Citation: Castner, J., Ceravolo, D.,Foltz-Ramos, K., Wu, Y., (May 31, 2013) "Nursing Control Over Practice and Teamwork" OJIN: The Online Journal of Issues in Nursing Vol. 18, No. 2, Manuscript 3.

DOI: 10.3912/OJIN.Vol18No02Man03

Key words: TeamSTEPPS®, teamwork, control over practice, hospital nursing, Brief T-TPQ, MANCOVA analysis, secondary analysis, situation monitoring

Nurses' control over practice is essential to nursing care quality and fosters teamwork at the point of care delivery Nurses' control over practice is essential to nursing care quality and fosters teamwork at the point of care delivery (Mallidou, Cummings, Estabrooks, & Giovannetti, 2011). The ability for nurses to control practice stems from three facets of power: organizational structure, personal belief, and relational leverage (Manojlovich, 2007). Organizational structures that promote empowerment are a characteristic of Magnet hospitals and include nursing opportunity and access to resources and decision-making at all levels of the organization.
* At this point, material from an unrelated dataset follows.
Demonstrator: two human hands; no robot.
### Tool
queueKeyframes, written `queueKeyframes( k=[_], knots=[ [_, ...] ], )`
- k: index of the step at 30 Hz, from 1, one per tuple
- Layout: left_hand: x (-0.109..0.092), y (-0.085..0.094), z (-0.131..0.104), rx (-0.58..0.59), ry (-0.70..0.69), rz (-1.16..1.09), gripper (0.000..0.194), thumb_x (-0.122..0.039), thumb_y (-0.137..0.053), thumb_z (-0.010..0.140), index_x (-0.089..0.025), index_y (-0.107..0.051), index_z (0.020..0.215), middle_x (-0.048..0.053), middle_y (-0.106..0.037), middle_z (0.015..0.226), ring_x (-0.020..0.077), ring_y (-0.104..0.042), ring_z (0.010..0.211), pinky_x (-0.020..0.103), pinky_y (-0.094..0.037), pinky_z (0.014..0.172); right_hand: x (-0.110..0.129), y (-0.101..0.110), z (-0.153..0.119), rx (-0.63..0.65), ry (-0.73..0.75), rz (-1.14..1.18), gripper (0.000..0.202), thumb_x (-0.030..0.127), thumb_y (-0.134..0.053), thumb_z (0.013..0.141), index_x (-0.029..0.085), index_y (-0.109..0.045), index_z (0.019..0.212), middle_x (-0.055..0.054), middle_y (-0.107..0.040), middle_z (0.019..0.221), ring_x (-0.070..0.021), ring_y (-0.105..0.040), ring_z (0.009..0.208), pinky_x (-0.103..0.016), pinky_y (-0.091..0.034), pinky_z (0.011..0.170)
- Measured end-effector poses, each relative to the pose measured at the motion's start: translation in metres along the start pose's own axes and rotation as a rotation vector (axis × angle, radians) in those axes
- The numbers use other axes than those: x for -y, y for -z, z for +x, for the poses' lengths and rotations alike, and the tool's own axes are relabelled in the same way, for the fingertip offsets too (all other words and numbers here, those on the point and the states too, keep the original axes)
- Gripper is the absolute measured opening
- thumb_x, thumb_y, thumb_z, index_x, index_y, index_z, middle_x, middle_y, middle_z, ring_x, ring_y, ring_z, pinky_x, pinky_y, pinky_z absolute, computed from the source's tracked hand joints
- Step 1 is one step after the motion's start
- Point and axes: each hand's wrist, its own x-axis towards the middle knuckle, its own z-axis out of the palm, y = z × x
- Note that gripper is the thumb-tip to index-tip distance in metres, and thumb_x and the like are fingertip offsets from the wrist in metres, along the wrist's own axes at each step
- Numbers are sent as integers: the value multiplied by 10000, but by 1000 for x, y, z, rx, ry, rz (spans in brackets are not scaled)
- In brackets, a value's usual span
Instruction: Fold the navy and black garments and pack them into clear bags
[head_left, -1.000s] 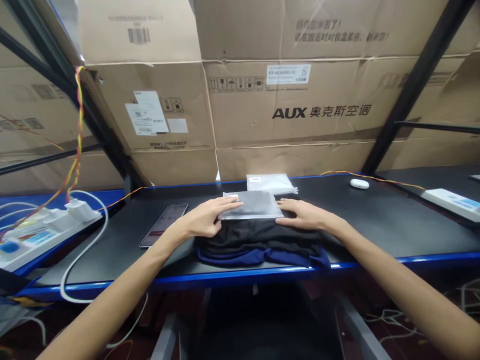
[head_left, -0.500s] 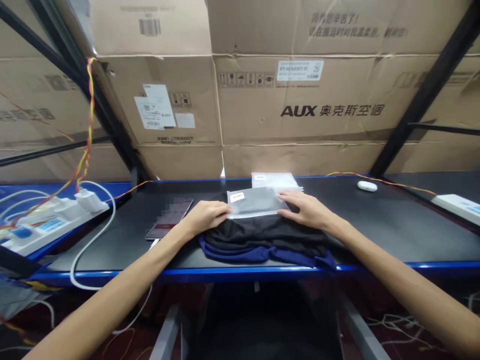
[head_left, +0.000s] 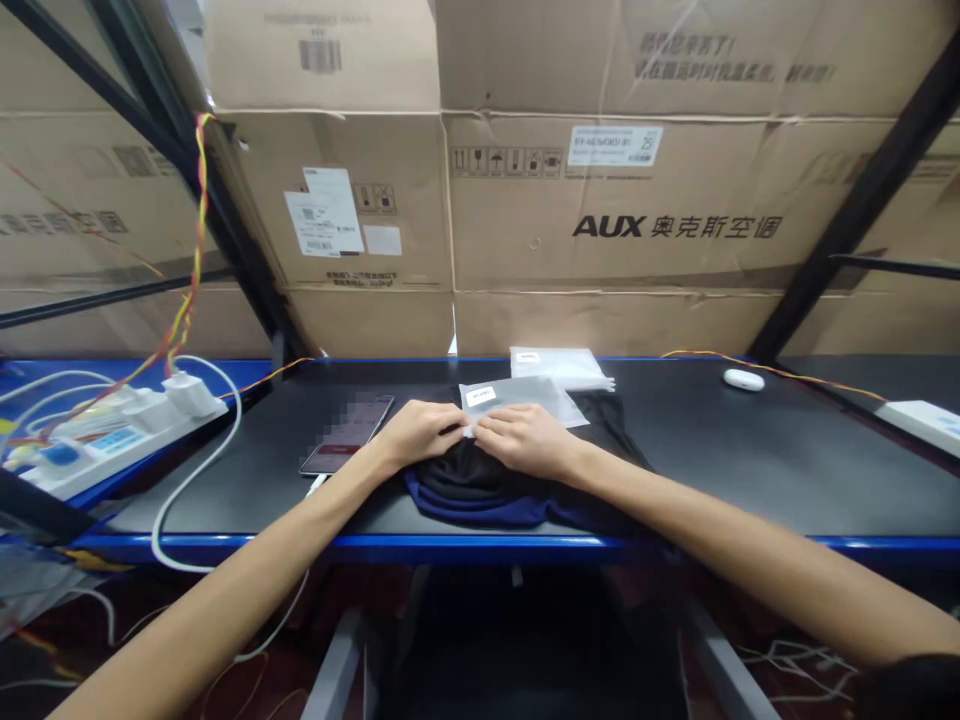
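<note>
A frosted plastic bag (head_left: pixel 517 391) with a small white label lies on a crumpled black and navy cloth (head_left: pixel 480 505) near the table's front edge. At the bag's lower left corner, my left hand (head_left: pixel 426 432) is closed on the edge with thumb and fingers pinched. My right hand (head_left: pixel 525 438) is closed just beside it, fingers bent over the same lower edge and hiding part of the bag. The two sets of fingertips nearly meet. Behind lies a second frosted plastic bag (head_left: pixel 574 368), also labelled, untouched by either hand.
A phone (head_left: pixel 349 435) with a white cable lies left of my left hand. Farther left is a power strip (head_left: pixel 127 430) full of plugs. A small white case (head_left: pixel 743 380) and a white strip (head_left: pixel 926 425) are at right. Large cardboard boxes (head_left: pixel 615 260) stand behind the table.
My right hand has moved left from the bag's right end to its lower left corner, beside my left hand. My left hand keeps its hold. The view has shifted slightly.
</note>
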Motion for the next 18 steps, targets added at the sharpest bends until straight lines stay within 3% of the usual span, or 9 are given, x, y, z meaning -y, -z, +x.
queueKeyframes(
  k=[5, 9, 18],
  knots=[
    [-1, 0, 1, 8, -7, -17, 193, -232, -518, 934, -210, -708, 961, 31, -756, 918, 150, -720, 832, 204, -527, 770, 4, -4, -1, -8, 45, -120, 232, 99, -432, 982, 116, -656, 1041, -59, -726, 870, -172, -635, 744, -304, -484, 675],
    [-1, 0, 2, -1, -30, -6, 227, -188, -474, 933, -210, -699, 921, 31, -747, 886, 137, -709, 784, 191, -519, 717, 3, -2, -4, -58, 22, -148, 210, 101, -454, 966, 128, -658, 927, -36, -690, 767, -171, -613, 690, -308, -466, 639],
    [7, 4, 5, -48, -7, 58, 272, -119, -442, 899, -217, -696, 903, 25, -754, 980, 135, -714, 838, 201, -521, 735, -18, 23, -42, -117, -67, -235, 230, 132, -471, 961, 170, -613, 784, -13, -663, 720, -148, -605, 677, -279, -415, 601]
  ],
)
Control over practice also relies on an individual nurse's value for self-determination and psychological belief, or self-efficacy, that s/he can change and should change practice. Finally, control over practice relies on the empowerment leveraged through professional relationship reciprocity, teamwork, and activities that strengthen personal bonds in the workplace.

Control over practice, or decision-making at the bedside staff nurse level, is an essential moderator of teamwork behaviors (Morey et al., 2002). In turn, effective teamwork is an essential component of nursing care safety and quality (Kohn, Corrigan, & Donaldson, 2000). According to the Agency for Healthcare Research and Quality (AHRQ, 2006) Model of Teamwork Training, effective teamwork contains the following dimensions: operative team structure, leadership, situation monitoring, mutual support, and communication. Team structure includes the team size, members, goals, and purpose. Leadership is assigning, coordinating, and evaluating performance through modeling and setting expectations. Situation monitoring is the awareness and ability to conceptualize the duality of current interrelated functioning of each team member with the overarching desired purpose and movement of the team’s efforts (Salas, Sims, & Burke, 2005). Mutual support is the fluid adjustment to redistribute workflow to support the goals and expected outcomes of team member’s work as well as one’s own workflow (Castner, Foltz-Ramos, Schwartz, & Ceravolo, 2012). Communication is sharing unified perceptions and meanings through information exchange.

In response to the Institute of Medicine’s report (Greiner & Knebel, 2003), Health Professions Education: A Bridge to Quality, several teamwork competencies have been added to undergraduate and graduate healthcare professional programs and curricula (Quality and Safety Educaton for Nurses, 2010). In addition, AHRQ developed a standardized teamwork training curriculum, called TeamSTEPPS®, for professional development (AHRQ, 2006). Teamwork training alone is not sufficient to enhance teamwork behaviors evident at the point of patient care delivery. Other factors, such as engaged leadership and flattened organizational hierarchies (that contribute to nursing control over practice), are necessary for teamwork behavior to emerge at the bedside (Frankel, Leonard, & Denham, 2006).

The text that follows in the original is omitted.